WHAT YOU NEED TO DO:
Quote every line of the material beneath this one.

SOURCE MATERIAL:

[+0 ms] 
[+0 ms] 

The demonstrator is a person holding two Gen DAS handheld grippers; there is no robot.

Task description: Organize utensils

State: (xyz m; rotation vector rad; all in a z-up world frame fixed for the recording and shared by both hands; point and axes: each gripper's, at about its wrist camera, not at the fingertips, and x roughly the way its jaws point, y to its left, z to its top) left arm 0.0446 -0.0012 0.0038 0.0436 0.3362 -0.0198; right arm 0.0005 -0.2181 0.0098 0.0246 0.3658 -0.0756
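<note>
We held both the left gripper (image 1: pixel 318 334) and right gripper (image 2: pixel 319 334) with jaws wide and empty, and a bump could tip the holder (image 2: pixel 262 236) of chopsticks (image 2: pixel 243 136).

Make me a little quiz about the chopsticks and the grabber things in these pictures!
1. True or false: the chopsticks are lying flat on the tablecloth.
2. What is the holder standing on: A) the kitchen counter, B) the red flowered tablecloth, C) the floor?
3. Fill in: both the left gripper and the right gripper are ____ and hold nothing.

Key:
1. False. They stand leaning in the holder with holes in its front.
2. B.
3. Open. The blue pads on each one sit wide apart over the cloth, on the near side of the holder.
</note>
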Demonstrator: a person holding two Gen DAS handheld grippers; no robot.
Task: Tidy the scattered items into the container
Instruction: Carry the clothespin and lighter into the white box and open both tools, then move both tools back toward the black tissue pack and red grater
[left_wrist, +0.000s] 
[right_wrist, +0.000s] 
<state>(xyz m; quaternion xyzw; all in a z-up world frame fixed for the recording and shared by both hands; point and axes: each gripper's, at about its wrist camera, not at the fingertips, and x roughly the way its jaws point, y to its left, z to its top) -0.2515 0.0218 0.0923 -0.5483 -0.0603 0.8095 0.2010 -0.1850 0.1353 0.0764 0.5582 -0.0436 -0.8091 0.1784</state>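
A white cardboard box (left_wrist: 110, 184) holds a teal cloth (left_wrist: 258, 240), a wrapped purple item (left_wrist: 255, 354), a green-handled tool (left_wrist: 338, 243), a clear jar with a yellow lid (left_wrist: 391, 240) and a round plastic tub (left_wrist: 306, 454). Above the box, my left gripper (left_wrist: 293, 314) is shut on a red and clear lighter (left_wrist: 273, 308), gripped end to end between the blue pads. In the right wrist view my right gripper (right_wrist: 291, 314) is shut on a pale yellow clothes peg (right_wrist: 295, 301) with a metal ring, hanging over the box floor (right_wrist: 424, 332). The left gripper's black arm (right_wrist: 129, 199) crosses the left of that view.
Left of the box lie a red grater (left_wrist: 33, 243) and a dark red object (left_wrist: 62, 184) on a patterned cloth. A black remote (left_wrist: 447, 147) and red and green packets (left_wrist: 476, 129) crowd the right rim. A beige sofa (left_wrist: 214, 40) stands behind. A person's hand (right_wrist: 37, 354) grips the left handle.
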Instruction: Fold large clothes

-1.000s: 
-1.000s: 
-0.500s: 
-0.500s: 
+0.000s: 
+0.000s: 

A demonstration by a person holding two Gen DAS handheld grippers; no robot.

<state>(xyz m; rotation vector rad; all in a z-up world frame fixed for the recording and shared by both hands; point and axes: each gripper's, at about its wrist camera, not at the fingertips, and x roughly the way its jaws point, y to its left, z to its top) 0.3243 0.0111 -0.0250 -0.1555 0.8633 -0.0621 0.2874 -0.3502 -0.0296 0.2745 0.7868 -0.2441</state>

EXERCISE SOLUTION:
[+0 ms] 
[+0 ms] 

The demonstrator is a person holding two Gen DAS handheld grippers; there is no robot.

Task description: Organize utensils

State: (xyz m; rotation vector rad; all in a z-up world frame fixed for the recording and shared by both hands; point and axes: each gripper's, at about its wrist camera, not at the fingertips, and x roughly the way its jaws point, y to its left, z to its top) left arm 0.0446 -0.0012 0.0038 0.0436 0.3362 -0.0198; right arm 0.0005 -0.2181 0.0098 0.0246 0.3658 -0.0756
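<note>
We held both the left gripper (image 1: pixel 318 334) and right gripper (image 2: pixel 319 334) with jaws wide and empty, and a bump could tip the holder (image 2: pixel 262 236) of chopsticks (image 2: pixel 243 136).

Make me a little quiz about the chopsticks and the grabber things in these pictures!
1. True or false: the chopsticks are lying flat on the tablecloth.
2. What is the holder standing on: A) the kitchen counter, B) the red flowered tablecloth, C) the floor?
3. Fill in: both the left gripper and the right gripper are ____ and hold nothing.

Key:
1. False. They stand leaning in the holder with holes in its front.
2. B.
3. Open. The blue pads on each one sit wide apart over the cloth, on the near side of the holder.
</note>
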Demonstrator: a person holding two Gen DAS handheld grippers; no robot.
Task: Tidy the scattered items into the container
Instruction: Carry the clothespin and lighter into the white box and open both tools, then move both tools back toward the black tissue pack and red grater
[left_wrist, +0.000s] 
[right_wrist, +0.000s] 
<state>(xyz m; quaternion xyzw; all in a z-up world frame fixed for the recording and shared by both hands; point and axes: each gripper's, at about its wrist camera, not at the fingertips, and x roughly the way its jaws point, y to its left, z to its top) -0.2515 0.0218 0.0923 -0.5483 -0.0603 0.8095 0.2010 -0.1850 0.1353 0.0764 0.5582 -0.0436 -0.8091 0.1784</state>
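A white cardboard box (left_wrist: 110, 184) holds a teal cloth (left_wrist: 258, 240), a wrapped purple item (left_wrist: 255, 354), a green-handled tool (left_wrist: 338, 243), a clear jar with a yellow lid (left_wrist: 391, 240) and a round plastic tub (left_wrist: 306, 454). Above the box, my left gripper (left_wrist: 293, 314) is shut on a red and clear lighter (left_wrist: 273, 308), gripped end to end between the blue pads. In the right wrist view my right gripper (right_wrist: 291, 314) is shut on a pale yellow clothes peg (right_wrist: 295, 301) with a metal ring, hanging over the box floor (right_wrist: 424, 332). The left gripper's black arm (right_wrist: 129, 199) crosses the left of that view.
Left of the box lie a red grater (left_wrist: 33, 243) and a dark red object (left_wrist: 62, 184) on a patterned cloth. A black remote (left_wrist: 447, 147) and red and green packets (left_wrist: 476, 129) crowd the right rim. A beige sofa (left_wrist: 214, 40) stands behind. A person's hand (right_wrist: 37, 354) grips the left handle.
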Instruction: Fold large clothes

-1.000s: 
-1.000s: 
-0.500s: 
-0.500s: 
+0.000s: 
+0.000s: 

A demonstration by a person holding two Gen DAS handheld grippers; no robot.

<state>(xyz m; rotation vector rad; all in a z-up world frame fixed for the recording and shared by both hands; point and axes: each gripper's, at about its wrist camera, not at the fingertips, and x roughly the way its jaws point, y to its left, z to its top) 0.3243 0.0111 -0.0250 -0.1555 0.8633 -0.0621 0.2874 -0.3502 -0.0296 0.2745 0.7868 -0.2441</state>

The exercise has been answered completely.